> Task instructions
Your task is to tally the lines of the listing containing the word "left" and report the figure alone.
[Start of section]
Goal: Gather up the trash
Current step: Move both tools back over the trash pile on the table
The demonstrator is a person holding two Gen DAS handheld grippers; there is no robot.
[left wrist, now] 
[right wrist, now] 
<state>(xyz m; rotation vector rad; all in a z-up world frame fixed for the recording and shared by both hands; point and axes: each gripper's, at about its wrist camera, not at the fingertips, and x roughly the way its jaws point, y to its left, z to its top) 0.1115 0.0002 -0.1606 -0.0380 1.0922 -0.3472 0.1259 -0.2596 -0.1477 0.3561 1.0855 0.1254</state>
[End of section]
> Answer for the task
2